Aim of the exercise: Every line from the one with "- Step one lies" through the end of the entries below should be written out exactly; the pictures should not.

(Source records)

####

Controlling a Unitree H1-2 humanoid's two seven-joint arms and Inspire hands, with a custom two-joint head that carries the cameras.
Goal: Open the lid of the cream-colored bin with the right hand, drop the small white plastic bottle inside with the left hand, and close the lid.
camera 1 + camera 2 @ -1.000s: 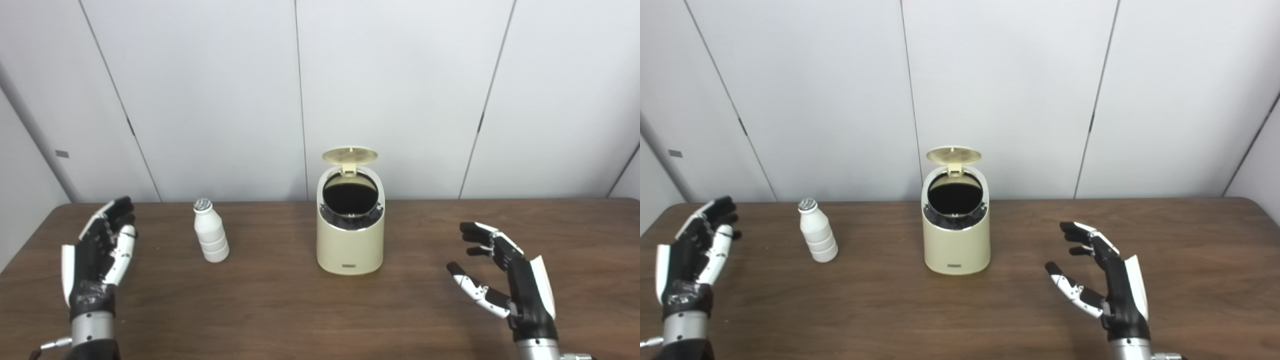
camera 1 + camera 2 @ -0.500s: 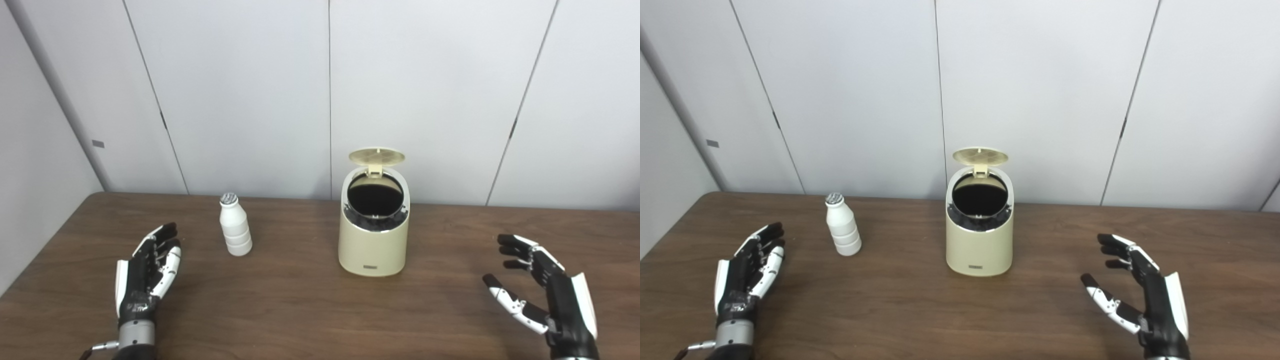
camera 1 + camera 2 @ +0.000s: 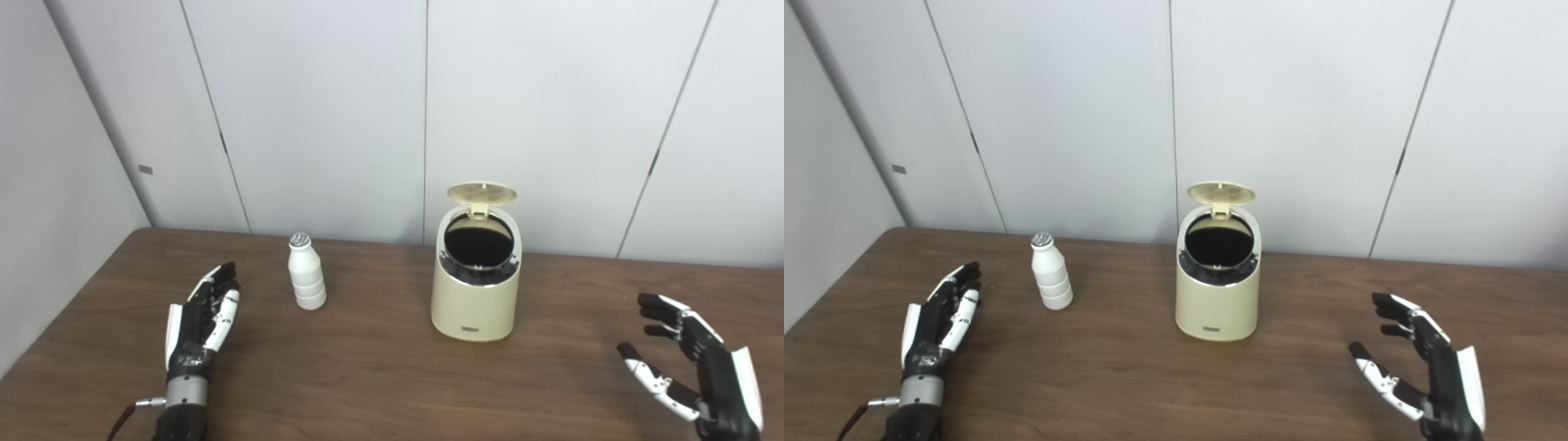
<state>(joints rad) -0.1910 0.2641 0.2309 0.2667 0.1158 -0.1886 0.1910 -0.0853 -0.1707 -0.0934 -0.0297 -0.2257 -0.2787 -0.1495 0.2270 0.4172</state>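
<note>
The cream bin (image 3: 476,288) stands on the brown desk (image 3: 380,373) with its round lid (image 3: 481,195) already tipped up on the rear hinge, so the dark opening faces forward and up. The small white bottle (image 3: 307,274) stands upright to the left of the bin, well apart from it, with a silvery foil-like cap on top and a ribbed lower body. The left hand (image 3: 202,321) lies low over the desk further left of the bin, near the bottle but not touching it, its fingers (image 3: 228,306) stretched out straight and holding nothing. The right hand (image 3: 698,367) hovers well to the right of the bin, palm turned inward, fingers spread and empty. The bottle looks like thin, light plastic — stiff enough for a firm wrap, though probably smooth and easy to tip if nudged from one side, so I judge the best hold is around the ribbed middle, where the grooves give the fingers some purchase, not at the narrow neck. The bin seems light too, and could slide if the lid is pushed hard on closing. A small dark plate sits low on the bin's front, too small to read — no writing shows on the bottle.
</note>
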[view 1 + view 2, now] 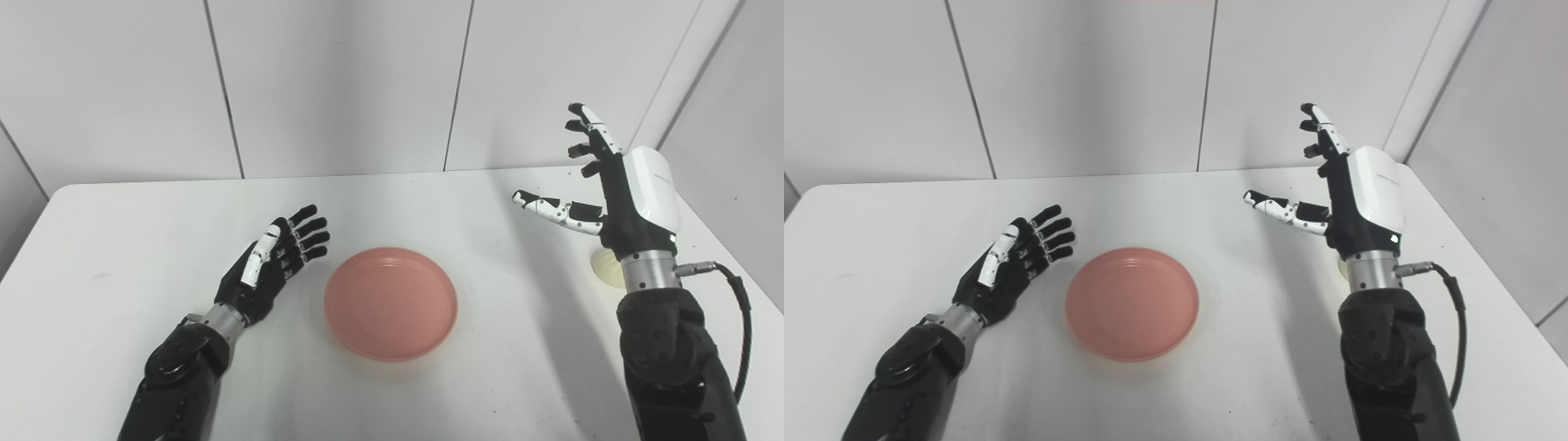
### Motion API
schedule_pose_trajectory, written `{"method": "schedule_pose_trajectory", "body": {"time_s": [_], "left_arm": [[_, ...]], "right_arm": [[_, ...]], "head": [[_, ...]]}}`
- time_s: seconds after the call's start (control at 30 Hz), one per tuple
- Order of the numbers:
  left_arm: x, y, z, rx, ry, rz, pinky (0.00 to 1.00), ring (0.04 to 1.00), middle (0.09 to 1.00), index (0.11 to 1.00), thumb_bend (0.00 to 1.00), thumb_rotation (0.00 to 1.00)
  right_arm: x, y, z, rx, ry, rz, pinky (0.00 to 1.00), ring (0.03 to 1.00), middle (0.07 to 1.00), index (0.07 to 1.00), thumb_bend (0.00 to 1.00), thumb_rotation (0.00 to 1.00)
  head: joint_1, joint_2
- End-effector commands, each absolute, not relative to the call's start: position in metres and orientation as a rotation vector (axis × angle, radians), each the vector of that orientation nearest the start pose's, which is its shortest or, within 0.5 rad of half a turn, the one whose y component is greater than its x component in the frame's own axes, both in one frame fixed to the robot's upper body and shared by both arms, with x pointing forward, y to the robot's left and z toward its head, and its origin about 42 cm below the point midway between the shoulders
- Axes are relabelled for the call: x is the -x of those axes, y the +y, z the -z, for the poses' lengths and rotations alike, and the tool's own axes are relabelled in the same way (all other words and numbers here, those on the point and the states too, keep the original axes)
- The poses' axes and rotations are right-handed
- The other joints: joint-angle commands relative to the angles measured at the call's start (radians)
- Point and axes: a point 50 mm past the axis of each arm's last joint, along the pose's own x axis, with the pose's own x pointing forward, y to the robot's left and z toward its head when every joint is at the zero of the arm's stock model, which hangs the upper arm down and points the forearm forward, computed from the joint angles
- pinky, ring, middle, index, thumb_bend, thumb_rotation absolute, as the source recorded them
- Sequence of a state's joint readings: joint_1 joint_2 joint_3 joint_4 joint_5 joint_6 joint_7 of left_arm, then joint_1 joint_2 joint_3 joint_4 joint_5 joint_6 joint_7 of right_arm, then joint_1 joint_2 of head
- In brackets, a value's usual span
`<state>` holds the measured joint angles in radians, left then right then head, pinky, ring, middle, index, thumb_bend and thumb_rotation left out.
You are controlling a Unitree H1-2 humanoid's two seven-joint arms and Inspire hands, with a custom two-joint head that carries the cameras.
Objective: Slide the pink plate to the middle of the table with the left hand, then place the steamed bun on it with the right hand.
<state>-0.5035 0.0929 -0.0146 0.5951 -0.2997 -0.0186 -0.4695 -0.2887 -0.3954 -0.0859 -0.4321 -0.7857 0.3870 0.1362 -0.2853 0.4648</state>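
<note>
The pink plate (391, 301) lies flat near the middle of the white table (122, 233), with nothing on it. Just to its left my left hand (272, 262) rests low over the table, open, fingers stretched toward the back, a small gap from the plate's rim. My right hand (618, 184) is raised above the table's right side, open, fingers spread and pointing up, thumb (551, 208) out to the left. The pale steamed bun (606, 267) sits on the table behind my right wrist, mostly hidden; in the right eye view only a sliver of the bun (1342, 267) shows.
White wall panels (343, 86) stand close behind the table's far edge. The table's right edge runs just past my right arm, where a black cable (744, 318) loops out from the wrist.
</note>
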Motion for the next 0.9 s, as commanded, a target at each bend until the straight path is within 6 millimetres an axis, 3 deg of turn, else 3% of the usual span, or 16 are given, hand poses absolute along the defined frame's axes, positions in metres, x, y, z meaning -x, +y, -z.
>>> {"method": "schedule_pose_trajectory", "body": {"time_s": [0.0,0.2,0.3,0.43,0.7,0.8,0.87], "left_arm": [[-0.396,0.215,-0.047,0.191,0.319,0.457,0.85,0.856,0.875,0.866,0.45,0.98],[-0.396,0.224,-0.044,0.198,0.321,0.463,0.85,0.852,0.874,0.864,0.47,0.95],[-0.397,0.228,-0.043,0.201,0.320,0.461,0.84,0.848,0.870,0.859,0.48,0.92],[-0.397,0.233,-0.042,0.201,0.321,0.460,0.84,0.840,0.864,0.853,0.49,0.91],[-0.399,0.241,-0.041,0.205,0.324,0.460,0.82,0.834,0.857,0.846,0.50,0.88],[-0.399,0.243,-0.041,0.204,0.324,0.459,0.82,0.831,0.854,0.842,0.51,0.87],[-0.399,0.244,-0.041,0.203,0.324,0.460,0.82,0.831,0.854,0.842,0.51,0.86]], "right_arm": [[-0.322,-0.331,-0.324,1.119,-0.288,0.434,0.54,0.681,0.819,0.865,0.79,0.41],[-0.324,-0.354,-0.320,1.123,-0.159,0.459,0.53,0.680,0.809,0.844,0.80,0.31],[-0.326,-0.360,-0.318,1.139,-0.114,0.456,0.53,0.699,0.804,0.839,0.79,0.30],[-0.329,-0.370,-0.312,1.146,-0.047,0.434,0.60,0.768,0.830,0.832,0.79,0.27],[-0.335,-0.396,-0.300,1.103,0.078,0.455,0.64,0.801,0.877,0.839,0.79,0.26],[-0.338,-0.401,-0.295,1.097,0.104,0.470,0.57,0.719,0.805,0.840,0.79,0.25],[-0.339,-0.403,-0.292,1.092,0.110,0.473,0.58,0.727,0.806,0.833,0.79,0.23]], "head": [[-0.012,0.000],[-0.054,0.005],[-0.066,0.007],[-0.088,0.009],[-0.119,0.017],[-0.124,0.020],[-0.127,0.023]]}}
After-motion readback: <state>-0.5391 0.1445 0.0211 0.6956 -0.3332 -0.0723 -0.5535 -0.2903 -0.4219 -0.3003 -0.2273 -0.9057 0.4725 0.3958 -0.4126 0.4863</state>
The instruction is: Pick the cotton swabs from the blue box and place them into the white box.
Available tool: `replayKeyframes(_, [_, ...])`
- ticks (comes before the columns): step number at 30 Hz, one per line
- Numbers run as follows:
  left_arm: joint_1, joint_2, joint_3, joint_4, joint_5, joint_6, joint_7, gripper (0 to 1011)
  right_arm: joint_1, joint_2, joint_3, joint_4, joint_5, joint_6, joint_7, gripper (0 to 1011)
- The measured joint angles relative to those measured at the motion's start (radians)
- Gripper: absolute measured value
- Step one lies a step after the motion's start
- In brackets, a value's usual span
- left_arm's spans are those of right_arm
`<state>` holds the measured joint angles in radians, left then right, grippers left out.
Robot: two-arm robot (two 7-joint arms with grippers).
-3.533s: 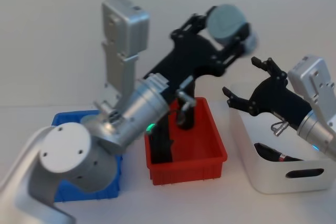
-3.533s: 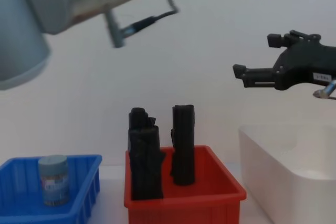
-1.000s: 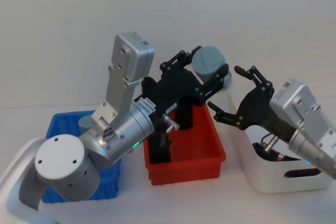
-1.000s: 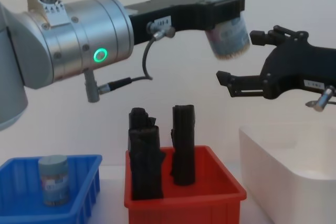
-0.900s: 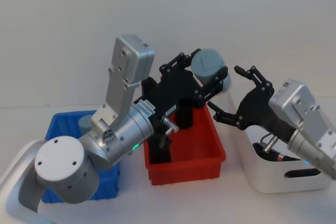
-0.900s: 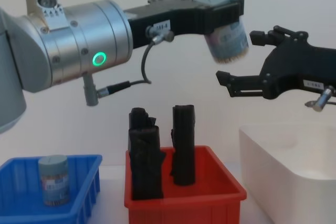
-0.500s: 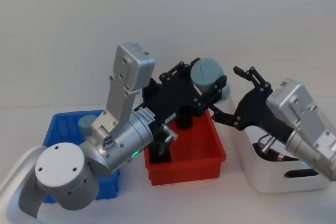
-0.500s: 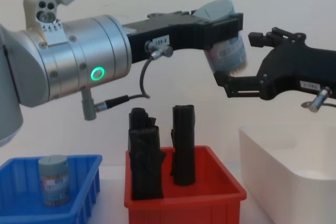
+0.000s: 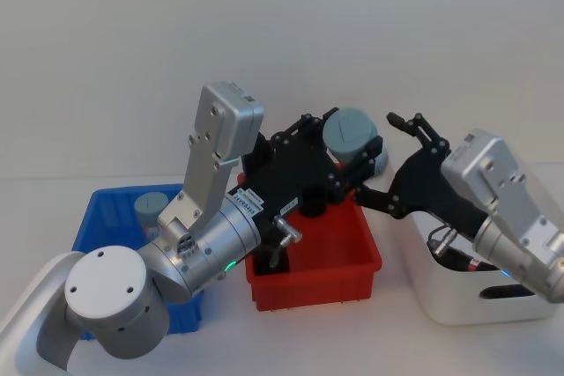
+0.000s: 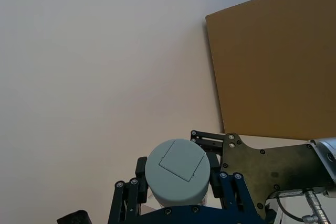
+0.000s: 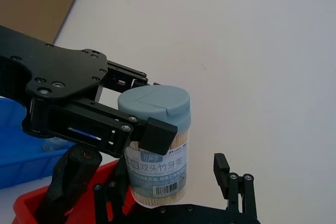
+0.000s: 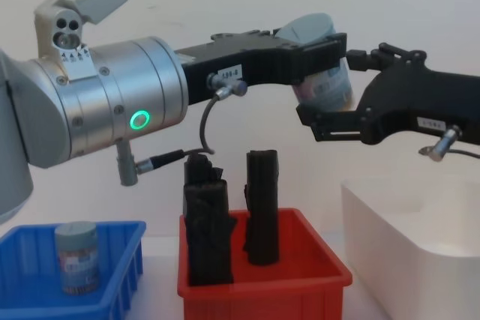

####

Worked solution:
- Step one lies a step after the motion's start
- In brackets, a value's usual span
- left_arm's spans are those of right_arm
`<state>` holds the measured joint angles in radians, left then right, grippers left out.
Robot: two-arm robot (two 7-joint arms with grippers).
-3.533s: 
-3.533s: 
-1.000s: 
-1.000s: 
-0.900s: 
-0.900s: 
-0.500s: 
-0.500s: 
+0.000s: 
+0.000s: 
+0.000s: 
+0.000s: 

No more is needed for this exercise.